In Vastuparyeṣaṇa (Inquiry into Reality), Thầy shifts from the label to the thing-in-itself. Using the meditation on a cloud, he illustrates that we are not separate entities moving through time, but a continuous stream of manifestation. Just as a cloud “inter-is” with the rain, the river, and the ocean, we are a composite of “non-self” elements. Thầy challenges the common notion of birth and death, proposing a logic beyond the formal: “No one will die, because no one has really been born.” Like a flame that manifests when conditions are right, we are a “Happy Continuation” of our ancestors, our environment, and our actions.

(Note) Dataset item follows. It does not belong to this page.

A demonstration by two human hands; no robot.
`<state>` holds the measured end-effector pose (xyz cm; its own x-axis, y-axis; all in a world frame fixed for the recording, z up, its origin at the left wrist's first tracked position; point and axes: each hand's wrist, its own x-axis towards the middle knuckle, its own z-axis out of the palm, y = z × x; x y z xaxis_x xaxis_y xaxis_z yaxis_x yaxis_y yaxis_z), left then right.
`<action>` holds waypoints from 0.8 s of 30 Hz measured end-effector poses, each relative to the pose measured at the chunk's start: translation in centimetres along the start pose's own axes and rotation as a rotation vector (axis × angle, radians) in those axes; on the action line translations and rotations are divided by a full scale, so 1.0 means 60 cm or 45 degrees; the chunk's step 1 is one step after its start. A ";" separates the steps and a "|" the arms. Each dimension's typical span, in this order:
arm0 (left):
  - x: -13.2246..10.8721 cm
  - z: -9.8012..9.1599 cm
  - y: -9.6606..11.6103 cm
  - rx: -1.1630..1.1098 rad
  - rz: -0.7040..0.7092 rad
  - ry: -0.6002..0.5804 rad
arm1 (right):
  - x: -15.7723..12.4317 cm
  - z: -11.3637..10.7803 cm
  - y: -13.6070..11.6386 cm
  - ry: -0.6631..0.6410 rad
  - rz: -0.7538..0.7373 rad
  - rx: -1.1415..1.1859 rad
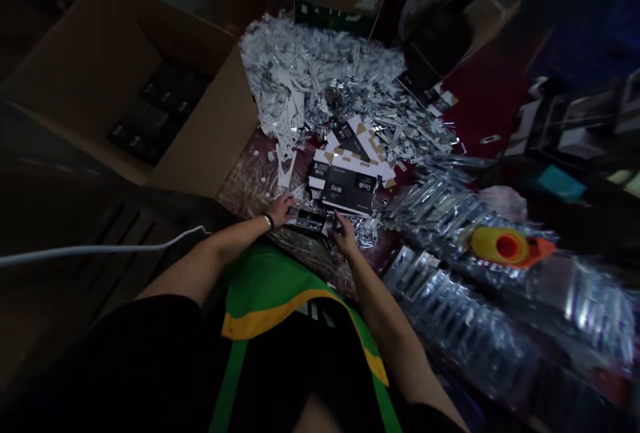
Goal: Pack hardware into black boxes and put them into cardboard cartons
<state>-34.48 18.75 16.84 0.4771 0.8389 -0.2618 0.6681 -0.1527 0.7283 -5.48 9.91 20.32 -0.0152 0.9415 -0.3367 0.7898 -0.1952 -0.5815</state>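
One narrow black box (307, 221), silvery pieces showing in it, lay between the left grip (282, 209) and the right grip (343, 231) on the bench (243, 176). Both grips were at its ends; I could not tell whether either pinched it. Just beyond them lay black-and-white cartons (350, 191), then a silvery heap (330, 63). Right of the right grip were clear-wrapped packets (450, 306); left of the left grip, a large cardboard box (210, 133).
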 end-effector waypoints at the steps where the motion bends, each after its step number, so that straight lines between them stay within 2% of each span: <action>1: -0.005 -0.009 0.001 0.085 0.093 -0.069 | 0.002 -0.002 -0.001 -0.086 -0.041 -0.114; 5: -0.024 -0.039 0.012 0.263 0.370 -0.301 | -0.005 -0.010 -0.016 -0.431 -0.198 -0.499; 8: -0.025 -0.021 0.042 0.344 0.443 -0.305 | -0.008 -0.004 -0.043 -0.547 -0.251 -0.757; 11: -0.017 0.017 0.077 0.444 0.371 -0.258 | -0.004 0.010 -0.070 -0.451 -0.143 -0.912; 13: -0.007 0.031 0.091 0.546 0.324 -0.271 | 0.002 0.013 -0.077 -0.395 -0.122 -0.925; 15: 0.002 0.029 0.094 0.621 0.322 -0.346 | 0.006 0.010 -0.074 -0.432 -0.143 -0.887; 18: -0.003 0.012 0.087 0.661 0.416 -0.475 | -0.002 0.015 -0.068 -0.455 -0.170 -0.858; 21: -0.028 0.011 0.089 0.660 0.533 -0.362 | -0.028 0.039 -0.067 -0.322 -0.156 -0.929; 23: -0.030 0.026 0.106 0.707 0.547 -0.276 | -0.039 0.049 -0.065 -0.240 -0.149 -0.957; 24: -0.023 0.033 0.119 0.746 0.522 -0.280 | -0.038 0.047 -0.063 -0.214 -0.143 -0.944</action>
<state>-29.21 15.46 21.15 0.8153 0.5407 -0.2072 0.5777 -0.7355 0.3540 -10.13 7.74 21.19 -0.1655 0.8789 -0.4473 0.9818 0.1898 0.0097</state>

The heart of the teaching lies in nirvāṇa, which Thầy defines not as a place, but as the extinction of the eight basic notions (Birth/Death, Being/Non-being, Sameness/Otherness, Coming/Going). He uses the metaphor of a wave and the water to show that we suffer when we identify only with the “historical dimension” (the wave) and its limits. When we touch our “ultimate dimension” (the water), we realize we were never born and can never die. This non-dualistic insight is the foundation of non-violence; it allows us to handle even our most difficult emotions—like anger and fear—as organic elements to be transformed, much like a gardener turns garbage into beautiful flowers.
This is the twelfth talk in a series of fourteen given during The Feet of the Buddha, twenty-one-day retreat in the year 2004. Thầy offered this talk at the New Hamlet, Plum Village, France.